Given the “antique” technology that was used in the novel (such as the Oberth method of deceleration), I couldn’t help noticing that the starship looks like two stacked Wernher von Braun “Collier’s” wheel-type space stations (a space station design that I think *would* work well, if NASA ever got over their apparent dislike of centrifugal artificial gravity). Also:
I too echo Brett–if a “traveling O’Neill space colony”-type starship were large enough and pleasant to live in, the attitude of the intermediate generations could well be, “This *is* our world. We’ll [meaning their descendants] reach another when we get around to it–and if there isn’t a suitable one, we’ll use our new sun’s energy and build more worlds like ours there.” In addition:
I don’t know if I agree with Gregory Benford’s statement that “expansion into new realms is built into our evolution.” Most people are perfectly content to live where they are, unless natural or socio-political conditions become very unpleasant and can’t be remedied. A few in every group are smitten with the desire to explore, but they are in the minority. Likewise, H.G. Well’s assertion (through one of his characters in “The Shape of Things to Come”) about “All the universe–or nothing. Which shall it be?” applied/applies only to Wells and to the relatively few people who share that view; most people, if told that, would shrug and say, “For you, maybe, but not for me.” Most people–and I’m not saying it’s either good or bad–just don’t have such aspirations, and those who do err in assuming that their aspirations are universal (no pun intended).
Before commenting on others people’s comments, I will comment on the article and the book.
I was extremely disappointed in it for several reasons.
First of all generation ships are very inefficient idea of interstellar travel and one that causes the most problems-using such a ship is bound to create multitude problems. Author uses the most troublesome example to prove his point.
Colonizing an alien biosphere isn’t really useful, the generation ship described by Reynolds provides enough habitat and living space already-and he mentions asteroid habitats left in Sol System that even larger than it that can be easily created on site-notice that the colonist are capable of building an interplanetary infrastructure with their robots, but don’t even think about replicating these asteroid habitats.
For what reason they push onto hostile second planet when they have a better option already in front of their eyes? We don’t know.
Robinson like many others misses the point in this regard-interstellar colonization requires technologies that make interstellar colonization of other planets pointless.You already have technologies that allow you to obtain as much living space as needed. And planets are too difficult to be an attractive habitats for space explorers.
Now exploring space to discover life and study universe is another thing.
Which brings me to another flaw in the book.
We know already that for hundreds of years humanity in this universe colonized Solar System and discovered other exoplanets. Surely it has the means to detect alien biospheres through telescopes? But I can’t seem to recall any mention of this.If the first planet targeted in Tau Ceti harbors life, then it means statistically that it is quite widespread among the stars.
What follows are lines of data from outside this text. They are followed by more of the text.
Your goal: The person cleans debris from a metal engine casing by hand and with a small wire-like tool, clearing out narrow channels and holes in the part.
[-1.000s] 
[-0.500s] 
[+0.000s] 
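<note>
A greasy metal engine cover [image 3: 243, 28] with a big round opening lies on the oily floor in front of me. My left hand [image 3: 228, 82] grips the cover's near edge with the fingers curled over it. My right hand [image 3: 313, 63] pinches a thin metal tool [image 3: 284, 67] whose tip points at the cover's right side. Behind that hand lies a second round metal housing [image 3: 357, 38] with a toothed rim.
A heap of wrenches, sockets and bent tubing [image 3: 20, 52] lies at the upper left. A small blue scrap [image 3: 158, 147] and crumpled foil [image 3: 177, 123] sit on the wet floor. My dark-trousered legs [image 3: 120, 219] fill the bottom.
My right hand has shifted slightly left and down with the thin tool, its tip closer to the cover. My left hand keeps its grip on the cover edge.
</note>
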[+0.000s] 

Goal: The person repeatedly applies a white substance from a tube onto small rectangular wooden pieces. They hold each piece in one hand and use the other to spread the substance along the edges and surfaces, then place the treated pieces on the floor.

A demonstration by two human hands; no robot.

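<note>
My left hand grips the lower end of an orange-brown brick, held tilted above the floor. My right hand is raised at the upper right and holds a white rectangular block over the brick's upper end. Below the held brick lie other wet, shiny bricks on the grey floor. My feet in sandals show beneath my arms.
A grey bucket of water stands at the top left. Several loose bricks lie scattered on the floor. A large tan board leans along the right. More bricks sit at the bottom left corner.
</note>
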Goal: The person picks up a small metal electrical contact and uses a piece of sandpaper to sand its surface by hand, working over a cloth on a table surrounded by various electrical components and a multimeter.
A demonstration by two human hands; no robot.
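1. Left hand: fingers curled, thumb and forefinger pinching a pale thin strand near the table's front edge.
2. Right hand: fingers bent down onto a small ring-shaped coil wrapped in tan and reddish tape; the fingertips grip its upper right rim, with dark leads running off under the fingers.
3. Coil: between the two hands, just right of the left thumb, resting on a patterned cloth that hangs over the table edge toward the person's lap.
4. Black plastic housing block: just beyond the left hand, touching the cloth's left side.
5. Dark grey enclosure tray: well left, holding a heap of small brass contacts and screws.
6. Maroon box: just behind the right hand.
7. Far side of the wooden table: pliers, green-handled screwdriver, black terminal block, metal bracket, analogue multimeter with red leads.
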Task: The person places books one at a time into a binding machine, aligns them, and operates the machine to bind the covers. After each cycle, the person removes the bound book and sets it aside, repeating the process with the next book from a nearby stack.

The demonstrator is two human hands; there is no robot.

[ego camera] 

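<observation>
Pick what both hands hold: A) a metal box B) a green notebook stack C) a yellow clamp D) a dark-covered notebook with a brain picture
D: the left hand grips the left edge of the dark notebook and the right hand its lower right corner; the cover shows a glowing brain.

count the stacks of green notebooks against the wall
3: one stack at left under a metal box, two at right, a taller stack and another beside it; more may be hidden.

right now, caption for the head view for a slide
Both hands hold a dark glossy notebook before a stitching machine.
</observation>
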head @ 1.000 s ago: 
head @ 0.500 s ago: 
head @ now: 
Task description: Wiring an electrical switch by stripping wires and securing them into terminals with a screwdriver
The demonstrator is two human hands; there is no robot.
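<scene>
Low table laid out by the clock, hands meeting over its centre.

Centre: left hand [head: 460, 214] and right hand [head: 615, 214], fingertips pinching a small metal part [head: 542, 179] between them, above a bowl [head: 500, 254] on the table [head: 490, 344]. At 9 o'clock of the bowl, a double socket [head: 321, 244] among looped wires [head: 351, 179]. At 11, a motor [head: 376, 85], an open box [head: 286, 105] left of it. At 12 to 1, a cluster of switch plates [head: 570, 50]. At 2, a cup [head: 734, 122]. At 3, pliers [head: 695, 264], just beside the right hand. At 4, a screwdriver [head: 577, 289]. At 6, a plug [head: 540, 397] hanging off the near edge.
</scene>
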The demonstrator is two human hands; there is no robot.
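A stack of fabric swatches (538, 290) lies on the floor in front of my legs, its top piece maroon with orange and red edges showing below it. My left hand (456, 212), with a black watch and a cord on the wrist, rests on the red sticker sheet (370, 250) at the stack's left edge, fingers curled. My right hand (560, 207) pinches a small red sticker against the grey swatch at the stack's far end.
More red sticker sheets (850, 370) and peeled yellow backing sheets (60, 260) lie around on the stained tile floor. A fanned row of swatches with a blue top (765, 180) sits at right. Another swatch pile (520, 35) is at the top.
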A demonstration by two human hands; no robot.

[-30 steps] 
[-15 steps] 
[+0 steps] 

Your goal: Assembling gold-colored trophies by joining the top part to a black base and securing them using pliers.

Hence it would mean that humanity by the time ship has arrived in Tau Ceti would discover other much more developed worlds by telescopes.
Robinson avoided fundamental issue here. With life on other planets, there is no justification of avoiding contact and discovery and attempts to study it.
No other exoplanets are mentioned, no other journeys of other space ships to other stars are either. A very poor exercise in world building to prove one’s point resulting in tremendous plot hole so to speak.
Notice the lack of curiosity among the colonists-not only they didn’t envision that there could be lithosphere life(which we already know dwarfs surface life in terms of mass) but besides one character, nobody thinks about studying it, or exploring(even through drones) if the planet and it oceans have anything more advanced.
Heck, a simple method of seeding the oceans of Aurora with Earth based life and checking what would survive would be relatively simple experiment.
There are other points, but not as important to this book-the fact that by several hundred years human civilization basically remained unchanged at all, the fact that the ship has no governance(already mentioned), that the solution for space exploration is already there in form of AI and cryostasis and so on…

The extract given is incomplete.